Still, she says, nights out tend to start and end in the East Village.
Downtown bar and restaurant owners have taken note. “We noticed a lot of people from uptown who would travel downtown to our places,” said Mark Gibson, a co-owner of the gastro pubs Wren in the East Village and Wilfie & Nell in the West Village. “We saw the tall buildings on the Upper East Side, and we thought the neighborhood was underserved.”
So Mr. Gibson and his partners recently opened the Penrose on Second Avenue between 82nd and 83rd. “It’s doing really well,” he said.
Similar observations propelled Michael Chernow, a co-owner of the Meatball Shop, to open an outpost on Second Avenue and 76th Street. “It’s our busiest restaurant to date,” said Mr. Chernow, whose other locations include the Lower East Side and Chelsea. “More and more I’m hearing from colleagues who have bars and restaurants downtown that the Upper East Side is a great place to open up.”
When Michal Adut and her boyfriend, DeJohn Rose, 26, decided to move in together, they were both living in Williamsburg and wanted to stay there. “We loved the restaurants, we loved our coffee places and we loved the culture,” said Ms. Adut, 27. Their budget hovered at $2,500 a month. But rent for apartments they deemed livable and well situated started at $2,900. “There was a point that we got really upset,” she said.

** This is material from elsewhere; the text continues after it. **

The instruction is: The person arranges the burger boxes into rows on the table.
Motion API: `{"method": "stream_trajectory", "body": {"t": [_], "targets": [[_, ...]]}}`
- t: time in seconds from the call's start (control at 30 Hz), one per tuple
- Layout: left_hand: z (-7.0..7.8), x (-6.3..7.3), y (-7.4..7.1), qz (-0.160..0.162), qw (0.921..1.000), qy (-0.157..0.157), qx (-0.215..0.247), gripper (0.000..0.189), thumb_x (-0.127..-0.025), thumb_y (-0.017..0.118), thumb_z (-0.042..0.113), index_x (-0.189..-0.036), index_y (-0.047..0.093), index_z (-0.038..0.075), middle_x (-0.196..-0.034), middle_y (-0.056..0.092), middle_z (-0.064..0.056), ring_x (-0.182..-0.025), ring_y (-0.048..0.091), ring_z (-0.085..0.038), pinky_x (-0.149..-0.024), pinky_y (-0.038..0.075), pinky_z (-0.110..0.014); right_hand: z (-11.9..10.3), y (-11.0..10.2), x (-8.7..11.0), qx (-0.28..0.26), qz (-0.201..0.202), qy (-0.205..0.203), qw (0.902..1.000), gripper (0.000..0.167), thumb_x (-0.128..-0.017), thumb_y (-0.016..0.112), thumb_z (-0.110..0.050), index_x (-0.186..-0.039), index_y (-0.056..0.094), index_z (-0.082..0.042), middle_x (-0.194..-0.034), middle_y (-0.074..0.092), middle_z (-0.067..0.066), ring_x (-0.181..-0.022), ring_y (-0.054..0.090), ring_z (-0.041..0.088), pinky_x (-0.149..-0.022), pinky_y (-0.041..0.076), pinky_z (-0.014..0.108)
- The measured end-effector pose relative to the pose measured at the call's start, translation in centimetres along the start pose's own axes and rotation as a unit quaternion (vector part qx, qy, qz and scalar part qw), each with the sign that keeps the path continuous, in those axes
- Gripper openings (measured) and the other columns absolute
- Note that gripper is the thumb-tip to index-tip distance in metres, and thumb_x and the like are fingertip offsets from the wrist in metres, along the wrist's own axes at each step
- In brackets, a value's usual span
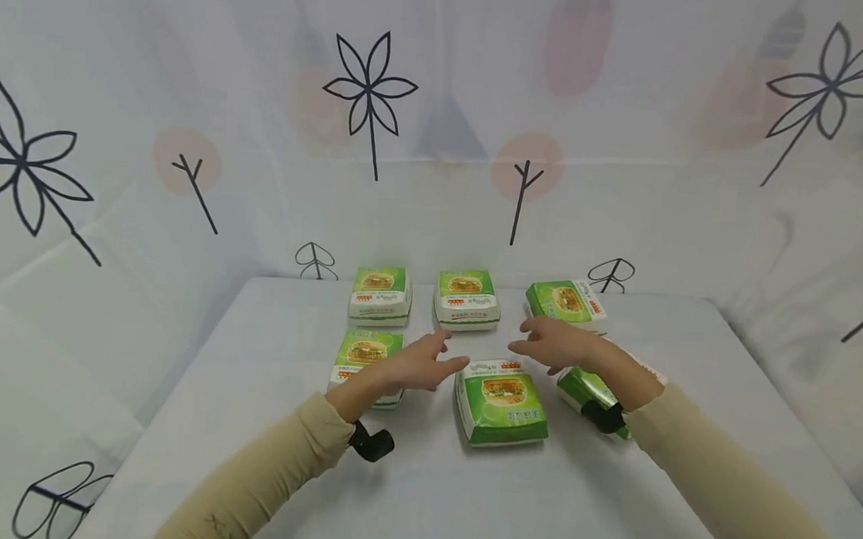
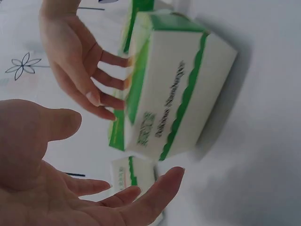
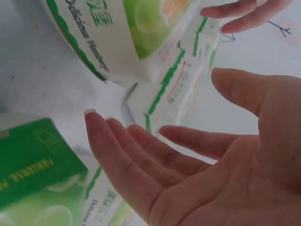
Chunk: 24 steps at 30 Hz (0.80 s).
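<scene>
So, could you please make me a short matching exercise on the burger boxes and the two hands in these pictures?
Things:
1. left hand
2. right hand
3. middle front box
4. back centre box

Places or states:
a. lies on the table between the two hands, touched by neither
b. open, above the front left box
c. middle of the far row, away from both hands
d. open, in front of the back right box

Pairs: 1-b, 2-d, 3-a, 4-c
</scene>
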<state>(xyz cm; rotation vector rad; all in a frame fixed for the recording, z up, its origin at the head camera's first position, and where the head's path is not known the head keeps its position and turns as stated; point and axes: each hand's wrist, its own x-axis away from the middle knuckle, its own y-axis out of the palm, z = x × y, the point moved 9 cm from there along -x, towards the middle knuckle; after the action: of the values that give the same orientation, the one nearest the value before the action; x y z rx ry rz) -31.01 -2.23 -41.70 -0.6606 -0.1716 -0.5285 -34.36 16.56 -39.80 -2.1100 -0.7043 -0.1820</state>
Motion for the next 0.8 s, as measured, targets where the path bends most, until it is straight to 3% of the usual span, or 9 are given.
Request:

After giving up on Williamsburg, after futile forays to the Gramercy Park area and the East 50s, the couple continued on their way uptown. Their game spirit was fueled by a list of restaurants and bars compiled by a friend as evidence that there was life beyond 70th Street.
Last month they moved into a fully renovated one-bedroom with new appliances on 78th and Lexington. “It’s a block from the subway,” Ms. Adut said. “There’s an elevator and big windows and air-conditioning units. If you’d have asked me a year or two ago, I would have said I never want to live on the Upper East Side. But I’m running into all these people I know who have moved up here for the same reason we did.”
Ms. Adut suspects she and Mr. Rose will still venture to Williamsburg for its restaurants. “But I don’t think we’re going to go there every weekend.”
Ms. Perrotta, who was priced out of TriBeCa and the West Village, has been diligently exploring her new habitat. “There are all these new places catering to a younger, hipper crowd,” she said, enumerating bars like JBird and Jones Wood Foundry. “There are more restaurants here now. There’s more action.”